Пока я смотрел на улицу и думал, Павел Иванович дисциплинированно сидел на кресле в углу разбомбленной гостиной, положив руки на сдвинутые колени, как прилежный ученик. И обильно потел от страха. Наоми, чтобы его не смущать, я попросил отойти чуть подальше. Сестричка-лисичка устроилась на диване (всего несколько дырок от пуль), оттуда буравя портового интенданта полным злости взглядом.
Больше на втором этаже никого не было — вся толпа на первом, да и вообще дом и двор стремительно пустели. Как раз сейчас с дороги перед домом в воздух взмыли два конвертоплана компании «Ермака». В нашем доме и во дворе теперь остались только бойцы Соколова, но они пока находились внизу.
Ладно, надо с бакенбардами вопрос закрыть. Сначала я хотел Павла Ивановича утопить. В переносном смысле — имею в виду карьеру. Но едва возбуждение после боя прошло, как мысль эту отверг. Все же у меня вокруг уже столько врагов, что плодить новых просто недальновидно. Обладатель бакенбард портовый интендант, а на таких должностях случайные люди не появляются. Кто знает кому этим на мозоль наступлю, а у меня и так проблем полная… корзина огурцов, так скажем. В то же время просто так оставлять вторжение в мое жилище явно не стоило, я это как-то подспудно чувствовал.

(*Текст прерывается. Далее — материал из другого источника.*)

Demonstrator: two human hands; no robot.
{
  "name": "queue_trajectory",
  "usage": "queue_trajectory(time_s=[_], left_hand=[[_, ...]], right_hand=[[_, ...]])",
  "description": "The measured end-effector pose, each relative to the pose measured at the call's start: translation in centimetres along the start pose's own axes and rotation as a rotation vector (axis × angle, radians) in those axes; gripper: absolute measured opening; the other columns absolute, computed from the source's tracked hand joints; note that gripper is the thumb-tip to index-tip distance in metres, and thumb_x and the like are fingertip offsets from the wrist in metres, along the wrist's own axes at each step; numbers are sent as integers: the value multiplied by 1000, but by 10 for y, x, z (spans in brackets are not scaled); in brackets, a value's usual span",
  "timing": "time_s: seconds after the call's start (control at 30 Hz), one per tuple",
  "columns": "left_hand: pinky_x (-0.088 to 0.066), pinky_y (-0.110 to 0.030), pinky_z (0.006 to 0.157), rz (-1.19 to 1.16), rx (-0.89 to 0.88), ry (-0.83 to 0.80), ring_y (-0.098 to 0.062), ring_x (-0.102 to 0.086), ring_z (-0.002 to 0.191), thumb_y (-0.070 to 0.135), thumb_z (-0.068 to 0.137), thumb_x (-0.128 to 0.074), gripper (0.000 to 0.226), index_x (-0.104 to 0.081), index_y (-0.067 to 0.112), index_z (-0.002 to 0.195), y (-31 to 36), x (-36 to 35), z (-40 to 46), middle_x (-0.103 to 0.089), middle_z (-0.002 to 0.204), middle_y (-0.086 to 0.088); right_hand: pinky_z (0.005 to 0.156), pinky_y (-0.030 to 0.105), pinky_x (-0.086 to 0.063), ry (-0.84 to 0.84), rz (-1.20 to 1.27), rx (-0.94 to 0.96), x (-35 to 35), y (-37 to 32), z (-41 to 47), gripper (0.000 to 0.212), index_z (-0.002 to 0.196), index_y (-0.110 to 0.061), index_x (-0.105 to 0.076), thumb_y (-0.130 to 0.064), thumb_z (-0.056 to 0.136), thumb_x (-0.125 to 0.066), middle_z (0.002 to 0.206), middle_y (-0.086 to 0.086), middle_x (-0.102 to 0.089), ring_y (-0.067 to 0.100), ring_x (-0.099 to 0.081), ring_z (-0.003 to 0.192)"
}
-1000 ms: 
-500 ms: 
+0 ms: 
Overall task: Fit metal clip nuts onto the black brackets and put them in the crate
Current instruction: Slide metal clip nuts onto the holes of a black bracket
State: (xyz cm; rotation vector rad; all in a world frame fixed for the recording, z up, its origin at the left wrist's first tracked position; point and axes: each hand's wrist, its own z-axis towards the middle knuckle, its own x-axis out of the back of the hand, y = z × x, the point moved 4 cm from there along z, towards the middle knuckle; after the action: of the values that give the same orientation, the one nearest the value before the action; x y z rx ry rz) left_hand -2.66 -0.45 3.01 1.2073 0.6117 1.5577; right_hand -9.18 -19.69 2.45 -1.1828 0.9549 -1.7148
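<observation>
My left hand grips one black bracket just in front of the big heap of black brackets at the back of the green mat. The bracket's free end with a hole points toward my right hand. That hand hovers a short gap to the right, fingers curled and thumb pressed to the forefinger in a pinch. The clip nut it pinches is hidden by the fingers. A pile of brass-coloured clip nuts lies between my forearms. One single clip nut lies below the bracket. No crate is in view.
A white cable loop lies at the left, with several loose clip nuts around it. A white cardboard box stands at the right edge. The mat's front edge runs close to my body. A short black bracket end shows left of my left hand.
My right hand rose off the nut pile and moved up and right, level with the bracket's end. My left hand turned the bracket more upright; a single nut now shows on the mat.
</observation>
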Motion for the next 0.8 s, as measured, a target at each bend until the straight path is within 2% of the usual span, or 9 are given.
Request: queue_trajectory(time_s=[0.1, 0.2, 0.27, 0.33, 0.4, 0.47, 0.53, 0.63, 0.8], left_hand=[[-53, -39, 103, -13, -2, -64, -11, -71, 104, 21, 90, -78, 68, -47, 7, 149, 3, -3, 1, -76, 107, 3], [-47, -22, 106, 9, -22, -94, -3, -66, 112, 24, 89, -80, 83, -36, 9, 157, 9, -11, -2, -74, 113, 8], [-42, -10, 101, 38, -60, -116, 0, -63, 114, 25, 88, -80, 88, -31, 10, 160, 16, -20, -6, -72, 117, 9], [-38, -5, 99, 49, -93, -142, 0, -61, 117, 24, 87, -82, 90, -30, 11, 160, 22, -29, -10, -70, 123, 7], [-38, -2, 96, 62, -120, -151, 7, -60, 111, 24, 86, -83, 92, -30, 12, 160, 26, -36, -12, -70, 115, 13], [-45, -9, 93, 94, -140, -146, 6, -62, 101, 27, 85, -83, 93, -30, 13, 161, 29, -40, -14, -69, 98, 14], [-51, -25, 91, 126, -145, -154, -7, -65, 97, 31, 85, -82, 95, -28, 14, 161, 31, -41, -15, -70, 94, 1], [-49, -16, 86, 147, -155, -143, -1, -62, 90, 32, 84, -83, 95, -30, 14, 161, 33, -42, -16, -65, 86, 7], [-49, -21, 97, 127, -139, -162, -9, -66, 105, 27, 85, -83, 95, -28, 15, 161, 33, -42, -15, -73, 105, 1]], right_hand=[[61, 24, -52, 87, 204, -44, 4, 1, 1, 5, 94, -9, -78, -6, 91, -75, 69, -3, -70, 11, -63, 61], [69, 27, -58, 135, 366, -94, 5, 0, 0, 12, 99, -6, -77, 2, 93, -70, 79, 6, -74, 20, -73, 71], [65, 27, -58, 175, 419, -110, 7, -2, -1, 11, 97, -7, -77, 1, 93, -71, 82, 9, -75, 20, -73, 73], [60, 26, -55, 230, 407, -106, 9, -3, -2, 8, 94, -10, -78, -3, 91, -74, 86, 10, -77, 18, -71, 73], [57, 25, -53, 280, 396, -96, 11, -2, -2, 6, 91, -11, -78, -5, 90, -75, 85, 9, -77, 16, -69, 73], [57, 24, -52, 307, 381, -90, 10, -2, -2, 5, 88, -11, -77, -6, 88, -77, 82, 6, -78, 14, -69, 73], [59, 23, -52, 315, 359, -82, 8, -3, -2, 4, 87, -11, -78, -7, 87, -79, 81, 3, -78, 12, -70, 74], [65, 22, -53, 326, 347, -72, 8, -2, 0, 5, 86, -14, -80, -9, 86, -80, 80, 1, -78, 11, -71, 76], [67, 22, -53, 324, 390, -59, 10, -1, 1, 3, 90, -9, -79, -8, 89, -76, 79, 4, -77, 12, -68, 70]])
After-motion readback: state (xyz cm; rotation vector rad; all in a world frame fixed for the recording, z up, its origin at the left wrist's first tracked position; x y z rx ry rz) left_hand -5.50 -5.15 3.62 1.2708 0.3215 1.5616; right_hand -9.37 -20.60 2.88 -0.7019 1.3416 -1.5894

Если тебя боятся — как сейчас Павел Иванович, а потом перестают бояться, потому что ты стараешься быть добреньким, это может быть крайне чревато последствиями и даже опасно. Это аксиома из практики человеческих отношений, ее каждый дурак знает.
Ну, по крайней мере я точно знаю. Зато что делать сейчас не знал. Но на помощь пришла еще одна железобетонная мудрость из копилки знаний: в любой непонятной ситуации — составляй акт.
После некоторых поисков нашли бумагу, ручка у Павла Ивановича была, и он собственноручно написал объяснительную записку, разъясняя все обстоятельства, способствующие его нахождению в нашем доме сегодня ночью.
Поставив таким образом ситуацию на паузу, и взяв у Павла Ивановича контакты для связи, я с ним попрощался. Когда обильно потеющий обладатель пышных — чуть даже взбодрившихся бакенбард скрылся, явно ободренный тем что «не сегодня», мы с Наоми приступили к уборке. Не успели толком даже начать, как к дому уже приехали две машины — оказались ремонтники из аварийной службы и строительная бригада, вызванные Соколовым для восстановления дома.
Совсем скоро во дворе вереницей приземлялись дроны доставки — как малые, так и парочка тяжелых со стройматериалами. Приехала и машина с грузчиками — привезли новую плазменную панель во всю стену. Заносившие ее «грузчики», кстати, оказались и специалистами по подключению.
Вокруг как-то вдруг воцарилась рабочая суета. Мы с Наоми в бурных процессах особо не участвовали, маячили в стороне, оставив разборку с последствиями ротмистру Соколову, взявшему на себя организацию.
Потом вообще ушли с глаз долой на кухню пить чай — и в процессе я отпустил пару комментариев насчет необходимости сходить в магазин. Да и вообще прошелся по печальной организации нашего переезда, начав от фейерверка и дойдя даже до приснопамятной зубной щетки, которую пока так и не знал где найти. Не говоря уже о смене белья, да носках банальных — сейчас душ приму, старые постираю, а новые где взять?
Наоми выслушала меня внимательно, нахмурилась, после чего с удивлением спросила меня, помню ли я о прет-а-порте принтерах. Конечно же, я не «помнил». Когда она мне рассказала, снова настал черед удивления. Я даже молниеносной магии своей и оборотничеству сестры так не поражался, как этому чуду техники.
Один из шкафов кухонного гарнитура, который я принял за часть двухсекционного холодильника, оказался реальным ящиком-самобранкой: это был 3D-принтер, возможности воспроизводства предметов обихода которого ограничены лишь размером камеры и социальным статусом.